Good idea. I keep seeing "HALP mY WIi IZ BreEKED" "Bricked my WII" etc topics, and I'm sick of them.


----------



## BedtimeGuy (Nov 4, 2009)

ive seen 3 "my friends wii is bricked" threads today... riiiiiiight your "friend". the only problem i can foresee with this awesome idea is that the people who post these threads are so incredibly stupid, they will likely post them here anyways...


----------



## Raika (Nov 4, 2009)

baffle-boy said:
			
		

> ive seen 3 "my friends wii is bricked" threads today... riiiiiiight your "friend".







Those people think that others actually believe them...
Haha, trying to not look like a noob makes them look more like a noob.


----------



## xzxero (Nov 4, 2009)

this would be the sub forum that no one would ever go to.

imagine, an actual wii hacking board without the bullshit..


----------



## Raika (Nov 4, 2009)

xzxero said:
			
		

> this would be the sub forum that no one would ever go to.
> 
> imagine, an actual wii hacking board without the bullshit..


That would be too good to be true...


----------



## giantpune (Nov 4, 2009)

xzxero said:
			
		

> this would be the sub forum that no one would ever go to.



Well its a good thing the question is if we want the sub forum and not if we would ever go there.


----------



## LxTrix (Nov 7, 2009)

Thats a bit more support.


----------



## Bladexdsl (Nov 8, 2009)

shitloads of vote for yes WE WIN so wheres our board?


----------



## dice (Nov 9, 2009)

It'll be added in 2012.


----------



## Raika (Nov 9, 2009)

Lolwut?


----------



## LxTrix (Oct 30, 2009)

Help us get a separate board for Wii Bricks.
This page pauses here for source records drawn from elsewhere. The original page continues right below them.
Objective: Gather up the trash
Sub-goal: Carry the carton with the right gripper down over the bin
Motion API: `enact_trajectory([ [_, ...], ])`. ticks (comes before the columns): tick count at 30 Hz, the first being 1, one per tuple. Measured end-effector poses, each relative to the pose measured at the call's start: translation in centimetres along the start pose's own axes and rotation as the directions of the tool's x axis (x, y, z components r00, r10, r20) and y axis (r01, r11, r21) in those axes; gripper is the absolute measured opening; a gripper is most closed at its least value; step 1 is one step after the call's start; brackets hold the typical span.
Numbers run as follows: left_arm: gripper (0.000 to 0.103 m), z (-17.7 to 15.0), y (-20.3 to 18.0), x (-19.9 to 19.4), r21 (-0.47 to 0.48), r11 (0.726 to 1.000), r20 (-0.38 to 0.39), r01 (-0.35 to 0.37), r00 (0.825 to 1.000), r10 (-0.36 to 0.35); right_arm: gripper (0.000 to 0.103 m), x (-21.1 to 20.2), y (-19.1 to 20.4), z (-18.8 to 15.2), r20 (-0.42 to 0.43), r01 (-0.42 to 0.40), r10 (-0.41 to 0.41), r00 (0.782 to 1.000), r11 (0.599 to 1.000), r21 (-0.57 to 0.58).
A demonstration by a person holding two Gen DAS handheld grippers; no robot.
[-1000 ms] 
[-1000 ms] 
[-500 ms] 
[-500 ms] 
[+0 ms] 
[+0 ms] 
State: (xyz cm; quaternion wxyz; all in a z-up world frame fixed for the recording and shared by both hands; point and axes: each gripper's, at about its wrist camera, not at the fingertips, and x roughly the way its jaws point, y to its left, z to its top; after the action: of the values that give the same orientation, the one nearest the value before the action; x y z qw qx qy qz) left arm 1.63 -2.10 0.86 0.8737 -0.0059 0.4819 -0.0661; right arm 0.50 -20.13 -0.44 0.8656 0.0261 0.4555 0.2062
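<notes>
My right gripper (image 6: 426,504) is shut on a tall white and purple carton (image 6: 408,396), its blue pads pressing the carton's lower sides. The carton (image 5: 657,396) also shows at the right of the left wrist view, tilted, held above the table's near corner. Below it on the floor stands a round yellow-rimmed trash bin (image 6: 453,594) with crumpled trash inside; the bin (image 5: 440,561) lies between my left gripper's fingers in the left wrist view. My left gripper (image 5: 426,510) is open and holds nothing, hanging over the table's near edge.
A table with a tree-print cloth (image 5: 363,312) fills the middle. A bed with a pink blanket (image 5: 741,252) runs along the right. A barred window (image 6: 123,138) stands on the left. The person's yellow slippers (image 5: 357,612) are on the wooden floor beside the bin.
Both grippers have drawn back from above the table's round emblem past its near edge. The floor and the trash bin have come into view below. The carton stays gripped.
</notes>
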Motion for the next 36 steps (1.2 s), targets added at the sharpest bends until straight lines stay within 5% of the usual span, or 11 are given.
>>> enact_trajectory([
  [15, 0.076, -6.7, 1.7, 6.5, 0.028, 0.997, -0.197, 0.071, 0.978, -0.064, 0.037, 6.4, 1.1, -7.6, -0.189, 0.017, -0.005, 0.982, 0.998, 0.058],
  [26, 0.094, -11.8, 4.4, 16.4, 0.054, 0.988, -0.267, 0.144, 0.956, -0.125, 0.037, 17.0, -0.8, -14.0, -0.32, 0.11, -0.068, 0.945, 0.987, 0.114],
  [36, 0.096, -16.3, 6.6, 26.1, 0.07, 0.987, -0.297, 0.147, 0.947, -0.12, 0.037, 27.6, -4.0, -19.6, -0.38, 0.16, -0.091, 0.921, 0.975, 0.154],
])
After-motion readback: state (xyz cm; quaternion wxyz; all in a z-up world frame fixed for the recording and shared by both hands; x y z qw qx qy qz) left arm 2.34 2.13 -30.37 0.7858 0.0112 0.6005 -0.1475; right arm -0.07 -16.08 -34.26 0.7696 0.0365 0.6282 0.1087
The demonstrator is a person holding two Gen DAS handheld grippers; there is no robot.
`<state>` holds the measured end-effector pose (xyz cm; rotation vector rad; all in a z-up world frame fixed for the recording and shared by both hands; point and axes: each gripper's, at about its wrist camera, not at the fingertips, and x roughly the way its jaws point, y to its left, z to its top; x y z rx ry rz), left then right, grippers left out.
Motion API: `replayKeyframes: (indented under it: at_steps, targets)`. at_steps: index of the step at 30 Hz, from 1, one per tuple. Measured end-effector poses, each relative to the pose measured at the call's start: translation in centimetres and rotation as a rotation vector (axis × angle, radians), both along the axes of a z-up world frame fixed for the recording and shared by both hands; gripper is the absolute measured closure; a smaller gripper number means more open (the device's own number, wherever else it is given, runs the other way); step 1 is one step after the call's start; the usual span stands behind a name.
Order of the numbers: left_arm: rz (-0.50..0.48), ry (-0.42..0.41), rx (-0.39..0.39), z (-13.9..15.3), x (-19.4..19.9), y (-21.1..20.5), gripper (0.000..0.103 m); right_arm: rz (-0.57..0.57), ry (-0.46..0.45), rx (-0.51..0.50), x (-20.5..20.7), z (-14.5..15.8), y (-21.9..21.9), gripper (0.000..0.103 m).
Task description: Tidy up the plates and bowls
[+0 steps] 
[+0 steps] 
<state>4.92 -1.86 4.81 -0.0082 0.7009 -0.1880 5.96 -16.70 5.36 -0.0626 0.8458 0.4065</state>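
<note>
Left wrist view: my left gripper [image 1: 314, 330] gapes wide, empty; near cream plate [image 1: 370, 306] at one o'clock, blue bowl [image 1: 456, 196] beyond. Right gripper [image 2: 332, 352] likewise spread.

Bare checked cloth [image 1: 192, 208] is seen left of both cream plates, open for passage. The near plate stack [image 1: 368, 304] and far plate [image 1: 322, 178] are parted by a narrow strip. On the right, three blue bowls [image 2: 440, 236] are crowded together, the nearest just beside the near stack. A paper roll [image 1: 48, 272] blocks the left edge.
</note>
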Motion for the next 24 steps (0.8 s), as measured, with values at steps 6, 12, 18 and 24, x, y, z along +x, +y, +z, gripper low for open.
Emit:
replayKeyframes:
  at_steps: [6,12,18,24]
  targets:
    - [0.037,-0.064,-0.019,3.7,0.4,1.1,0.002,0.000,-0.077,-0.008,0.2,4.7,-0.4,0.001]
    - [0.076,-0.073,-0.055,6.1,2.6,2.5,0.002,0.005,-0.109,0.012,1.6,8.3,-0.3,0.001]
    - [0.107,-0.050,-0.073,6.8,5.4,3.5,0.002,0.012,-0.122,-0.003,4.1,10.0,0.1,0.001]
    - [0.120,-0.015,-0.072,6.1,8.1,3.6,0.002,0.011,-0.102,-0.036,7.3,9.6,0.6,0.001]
Every day people post about their wii getting bricked. It'll be a place for guides to prevent this. People who want to help can go there. People who don't want to help won't be forced to see the repetitive threads in other sections. Less trolling, more help, vote & promote!



			
				dice said:
			
		

> 150 votes and I'll add it myself.
> 
> Get promoting.


----------



## Deleted-171178 (Nov 9, 2009)

If this was made I would spend my whole day lurking there.


----------



## dice (Nov 9, 2009)

150 votes and I'll add it myself.

Get promoting.


----------



## Bladexdsl (Nov 9, 2009)

dice said:
			
		

> It'll be added in 2012.


wii 2 or whatever it's called will be out by than!


----------



## raulpica (Nov 9, 2009)

Voted yes. It'd be nice to not see all those Wii Bricks thread. They get pretty annoying.


----------



## LxTrix (Nov 9, 2009)

Well we are half way to 150....I wonder what the mods of the Wii section think of the idea.... 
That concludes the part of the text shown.